Tuesday, August 01, 2017

Maudie: spellbinding Sally Hawkins brings an artist to life (QFT 4-17 August)

Maud and Everett Lewis are “like a pair of odd socks”, living in a remote cottage in Nova Scotia. He sells fish and chopped wood. In the film Maudie, we see her slipping away from living with her uncaring aunt to move in with Everett as his housekeeper. But Maud’s talents are not limited to cooking and sweeping.

At first, the brusque man treats the determined and headstrong woman with contempt, verbally and physically abusing her. Disturbingly, witnesses do nothing to intervene.
“Show me how you see the world”
As Maud’s amateur painting starts to generate interest and much needed income, Everett is soon wheeling Maud on his cart across the field rather than firewood. However, his enthusiasm is tinged with jealously and their matrimony is threatened.

Sally Hawkins is spellbinding as Maud, capturing the effect of rheumatoid arthritis in her gait and in the difficulty making the fine motor movements required to paint. Nearly every line is delivered in a whisper as her condition worsens. Hawkins’ hunch and furrowed brow tighten, and the character seems to grow older and quieter in each scene.

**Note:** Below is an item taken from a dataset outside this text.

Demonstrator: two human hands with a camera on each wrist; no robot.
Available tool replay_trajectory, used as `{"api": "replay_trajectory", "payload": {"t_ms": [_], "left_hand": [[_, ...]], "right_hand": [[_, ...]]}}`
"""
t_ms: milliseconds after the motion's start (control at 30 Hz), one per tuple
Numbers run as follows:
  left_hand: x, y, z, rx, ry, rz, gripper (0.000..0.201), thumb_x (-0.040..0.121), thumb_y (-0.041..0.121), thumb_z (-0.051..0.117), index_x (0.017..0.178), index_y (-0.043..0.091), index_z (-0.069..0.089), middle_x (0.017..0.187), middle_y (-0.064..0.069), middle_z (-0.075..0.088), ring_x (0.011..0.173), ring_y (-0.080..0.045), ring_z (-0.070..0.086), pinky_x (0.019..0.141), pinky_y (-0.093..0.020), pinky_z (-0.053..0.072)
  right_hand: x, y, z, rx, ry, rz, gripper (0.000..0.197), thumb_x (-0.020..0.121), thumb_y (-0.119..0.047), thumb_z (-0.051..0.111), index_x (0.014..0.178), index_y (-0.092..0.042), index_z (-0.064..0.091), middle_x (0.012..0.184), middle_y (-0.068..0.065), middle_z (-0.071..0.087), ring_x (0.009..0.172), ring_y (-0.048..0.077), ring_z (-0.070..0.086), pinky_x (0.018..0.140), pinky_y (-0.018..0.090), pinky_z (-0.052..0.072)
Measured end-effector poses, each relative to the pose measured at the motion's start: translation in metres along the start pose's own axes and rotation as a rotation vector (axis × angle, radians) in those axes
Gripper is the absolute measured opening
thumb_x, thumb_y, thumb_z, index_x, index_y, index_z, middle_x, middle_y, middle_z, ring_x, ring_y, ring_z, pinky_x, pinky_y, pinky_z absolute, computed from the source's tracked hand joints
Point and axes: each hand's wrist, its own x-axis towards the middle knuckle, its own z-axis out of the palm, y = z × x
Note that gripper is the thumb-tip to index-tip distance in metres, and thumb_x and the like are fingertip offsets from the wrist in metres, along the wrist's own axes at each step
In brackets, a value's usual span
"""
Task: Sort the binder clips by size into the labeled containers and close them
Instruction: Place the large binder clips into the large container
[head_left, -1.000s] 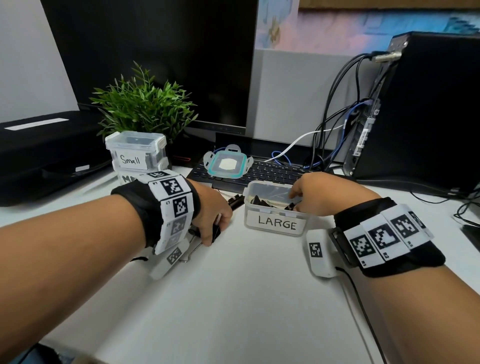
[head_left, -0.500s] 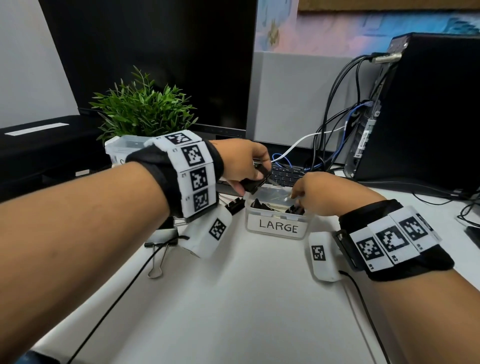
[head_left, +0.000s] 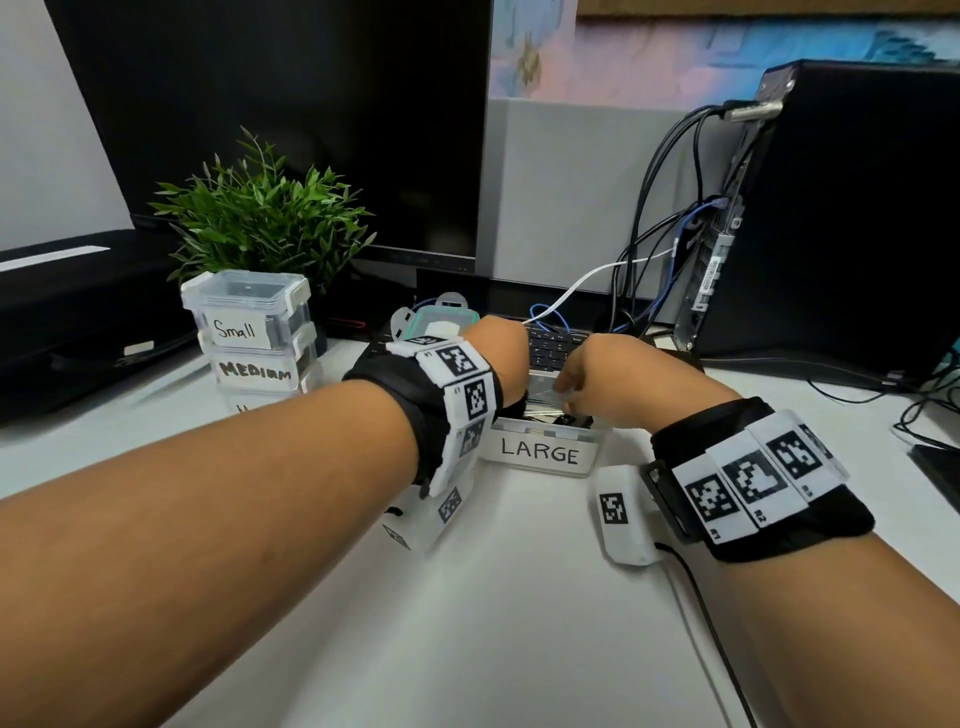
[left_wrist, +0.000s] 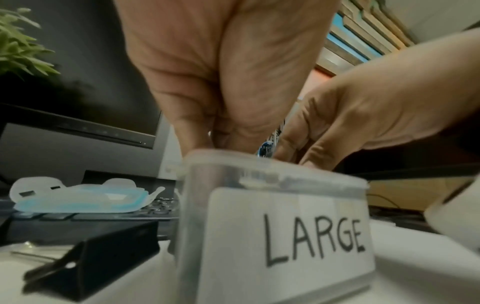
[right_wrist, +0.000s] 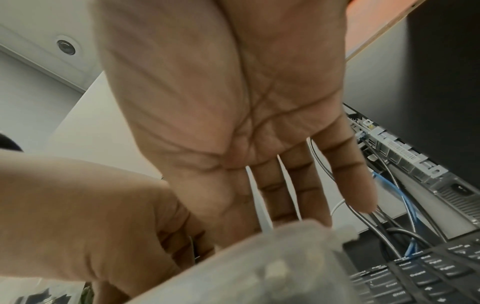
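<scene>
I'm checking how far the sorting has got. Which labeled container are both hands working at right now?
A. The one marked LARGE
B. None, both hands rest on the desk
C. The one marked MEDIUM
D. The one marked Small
A: in the head view the left hand and right hand both reach into the open top of the LARGE container, while the Small container and MEDIUM container sit stacked and lidded to the left.

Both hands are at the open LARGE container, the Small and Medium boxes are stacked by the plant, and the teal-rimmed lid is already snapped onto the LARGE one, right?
Not quite: the teal-rimmed lid is not on the LARGE container; it lies apart on the keyboard behind it, as the head view shows. The rest holds: the left hand and right hand are at the open container, and the Small box sits on the Medium box by the plant.
</scene>
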Motion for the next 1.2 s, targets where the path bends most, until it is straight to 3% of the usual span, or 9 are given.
{"api": "replay_trajectory", "payload": {"t_ms": [133, 400, 500, 600, 800, 933, 1000, 1100, 1200], "left_hand": [[0.001, -0.007, 0.005, -0.068, 0.035, 0.009, 0.022, 0.089, 0.013, 0.056, 0.110, 0.007, 0.061, 0.108, -0.007, 0.063, 0.098, -0.023, 0.060, 0.070, -0.025, 0.043], [-0.005, -0.023, -0.004, -0.112, 0.029, 0.104, 0.027, 0.087, 0.025, 0.063, 0.114, 0.021, 0.061, 0.116, 0.002, 0.060, 0.104, -0.016, 0.055, 0.076, -0.022, 0.038], [-0.010, -0.029, -0.005, -0.037, -0.058, 0.119, 0.036, 0.090, 0.029, 0.059, 0.125, 0.022, 0.056, 0.122, 0.003, 0.058, 0.106, -0.015, 0.053, 0.075, -0.021, 0.035], [-0.011, -0.032, -0.001, -0.001, -0.098, 0.135, 0.044, 0.092, 0.032, 0.056, 0.134, 0.021, 0.050, 0.129, 0.002, 0.055, 0.117, -0.018, 0.051, 0.081, -0.023, 0.038], [-0.014, -0.050, 0.003, -0.039, -0.151, 0.160, 0.046, 0.094, 0.032, 0.052, 0.139, 0.024, 0.043, 0.132, 0.003, 0.054, 0.119, -0.018, 0.051, 0.095, -0.029, 0.041], [-0.023, -0.069, -0.007, -0.135, -0.185, 0.190, 0.041, 0.094, 0.025, 0.054, 0.135, 0.028, 0.048, 0.125, 0.006, 0.059, 0.115, -0.012, 0.055, 0.099, -0.029, 0.043], [-0.026, -0.078, -0.012, -0.182, -0.154, 0.200, 0.038, 0.093, 0.018, 0.056, 0.130, 0.027, 0.054, 0.117, 0.006, 0.063, 0.111, -0.010, 0.058, 0.097, -0.027, 0.045], [-0.030, -0.092, -0.017, -0.134, -0.111, 0.157, 0.025, 0.090, 0.013, 0.058, 0.111, 0.024, 0.064, 0.092, 0.014, 0.061, 0.094, -0.008, 0.059, 0.076, -0.015, 0.043], [-0.033, -0.103, -0.016, 0.066, -0.256, 0.095, 0.022, 0.086, 0.022, 0.065, 0.108, 0.021, 0.064, 0.100, 0.009, 0.063, 0.090, -0.010, 0.055, 0.074, -0.018, 0.043]], "right_hand": [[-0.002, -0.003, -0.002, -0.057, -0.069, -0.024, 0.039, 0.089, -0.015, 0.062, 0.127, -0.023, 0.060, 0.130, 0.000, 0.057, 0.117, 0.022, 0.055, 0.101, 0.033, 0.044], [-0.001, -0.001, 0.000, -0.035, -0.059, -0.025, 0.031, 0.087, -0.017, 0.064, 0.119, -0.020, 0.066, 0.117, 0.001, 0.065, 0.108, 0.020, 0.059, 0.095, 0.030, 0.047], [0.000, 0.002, 0.005, 0.005, -0.010, -0.028, 0.025, 0.087, -0.028, 0.065, 0.109, -0.018, 0.071, 0.102, 0.002, 0.069, 0.097, 0.019, 0.062, 0.083, 0.028, 0.049], [0.000, 0.002, 0.006, 0.045, -0.004, 0.002, 0.040, 0.086, -0.048, 0.061, 0.105, -0.015, 0.071, 0.093, 0.003, 0.069, 0.090, 0.019, 0.062, 0.074, 0.027, 0.048], [-0.003, 0.003, 0.004, 0.037, -0.075, -0.003, 0.080, 0.071, -0.060, 0.069, 0.137, -0.021, 0.048, 0.135, 0.001, 0.053, 0.122, 0.021, 0.049, 0.102, 0.035, 0.041], [0.000, 0.003, 0.006, 0.056, -0.053, -0.029, 0.076, 0.069, -0.055, 0.074, 0.135, -0.025, 0.050, 0.135, 0.000, 0.050, 0.120, 0.021, 0.049, 0.100, 0.035, 0.042], [0.001, 0.005, 0.006, 0.060, -0.042, -0.033, 0.073, 0.070, -0.055, 0.073, 0.134, -0.026, 0.051, 0.135, -0.001, 0.049, 0.119, 0.021, 0.050, 0.098, 0.034, 0.042], [0.000, 0.006, 0.007, 0.070, -0.045, -0.032, 0.071, 0.072, -0.057, 0.072, 0.133, -0.028, 0.051, 0.134, -0.002, 0.050, 0.118, 0.021, 0.050, 0.098, 0.034, 0.042], [-0.003, 0.005, 0.007, 0.070, -0.062, -0.031, 0.068, 0.075, -0.056, 0.069, 0.134, -0.027, 0.050, 0.132, -0.002, 0.053, 0.115, 0.019, 0.051, 0.091, 0.030, 0.040]]}}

Yet this isn’t a film or a character defined by disability. It’s about Maud’s creativity, her tenacity, the smile that accompanies her wry observations, her pleasure in the small things. Even though she lives and works in the tiniest of dwellings, its windows and door give her a view of the windswept landscape, and her influence stretches right the way to the White House in Washington DC.

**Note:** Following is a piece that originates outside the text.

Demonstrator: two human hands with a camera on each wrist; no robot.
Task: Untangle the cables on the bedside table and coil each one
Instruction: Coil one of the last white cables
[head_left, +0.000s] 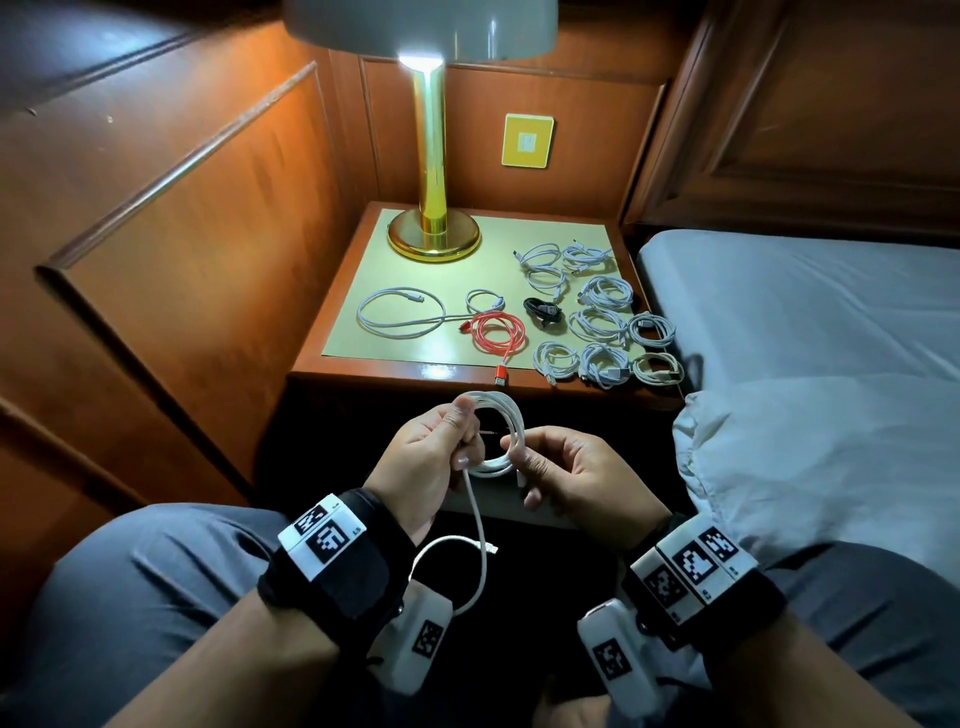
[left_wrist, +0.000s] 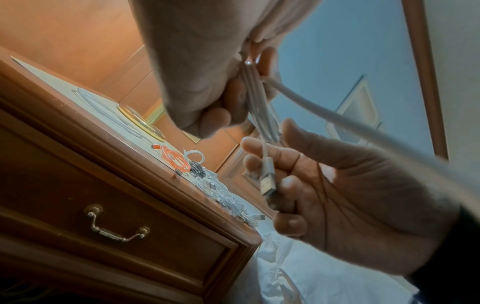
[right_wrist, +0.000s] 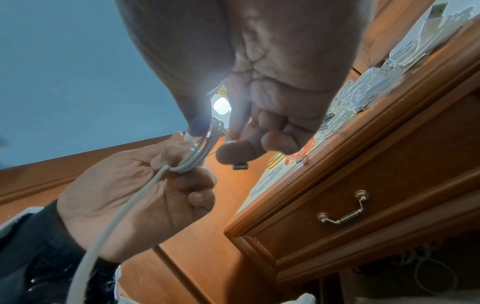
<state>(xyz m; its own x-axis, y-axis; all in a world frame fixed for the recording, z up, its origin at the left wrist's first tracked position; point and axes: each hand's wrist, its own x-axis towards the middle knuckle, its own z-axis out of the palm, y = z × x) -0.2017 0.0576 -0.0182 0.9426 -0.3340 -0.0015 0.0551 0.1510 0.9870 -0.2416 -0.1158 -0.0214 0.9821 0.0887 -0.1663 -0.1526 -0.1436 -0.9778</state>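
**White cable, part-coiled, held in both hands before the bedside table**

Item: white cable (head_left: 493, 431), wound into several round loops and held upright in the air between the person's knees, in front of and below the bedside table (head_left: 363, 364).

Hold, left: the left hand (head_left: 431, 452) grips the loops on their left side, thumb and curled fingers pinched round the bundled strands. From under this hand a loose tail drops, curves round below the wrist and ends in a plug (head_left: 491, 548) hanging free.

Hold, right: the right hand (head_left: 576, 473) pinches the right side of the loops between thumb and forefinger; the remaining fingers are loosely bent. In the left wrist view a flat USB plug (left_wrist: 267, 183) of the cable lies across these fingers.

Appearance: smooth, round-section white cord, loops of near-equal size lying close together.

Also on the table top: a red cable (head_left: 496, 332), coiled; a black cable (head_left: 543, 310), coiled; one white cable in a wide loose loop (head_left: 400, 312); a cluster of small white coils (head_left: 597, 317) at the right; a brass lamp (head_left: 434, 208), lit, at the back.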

Ethan Hawke brings an enigmatic quality to the distant Everett who is entirely unsuited to employ a housemaid. He starts by delivering brutally dismissive lines without flinching, while later on discovers his character’s heart and warms it up to act out some touching scenes with compassion. The unconventional couple’s unconventional chemistry evolves gently, with director Aisling Walsh allowing the unrushed alchemy to proceed at the walking speed that dominates 1930s Marshalltown in Nova Scotia.

Sherry White’s screenplay hints at much but explains very little in the opening scenes. The burden of Maud discovering the truth about her dead baby is all the more powerful when we realise just how callous her brother Charles (Zachary Bennett) can be.
“I was loved”
I felt a little cheated that the stubborn and persistent lifeforce of Maud was missing from the last few minutes of the film. But then I could barely see the screen for tears as the heartbreaking story concluded.

This biographical tale would be too slow for the stage. The real life of Maud Lewis is perhaps even more tragic than the film version. But enough of her life force is captured to create a thoughtful and haunting piece of cinema that deserves two hours of your life to view.

Maudie is being shown in the Queen’s Film Theatre between Friday 4 and Thursday 17 August.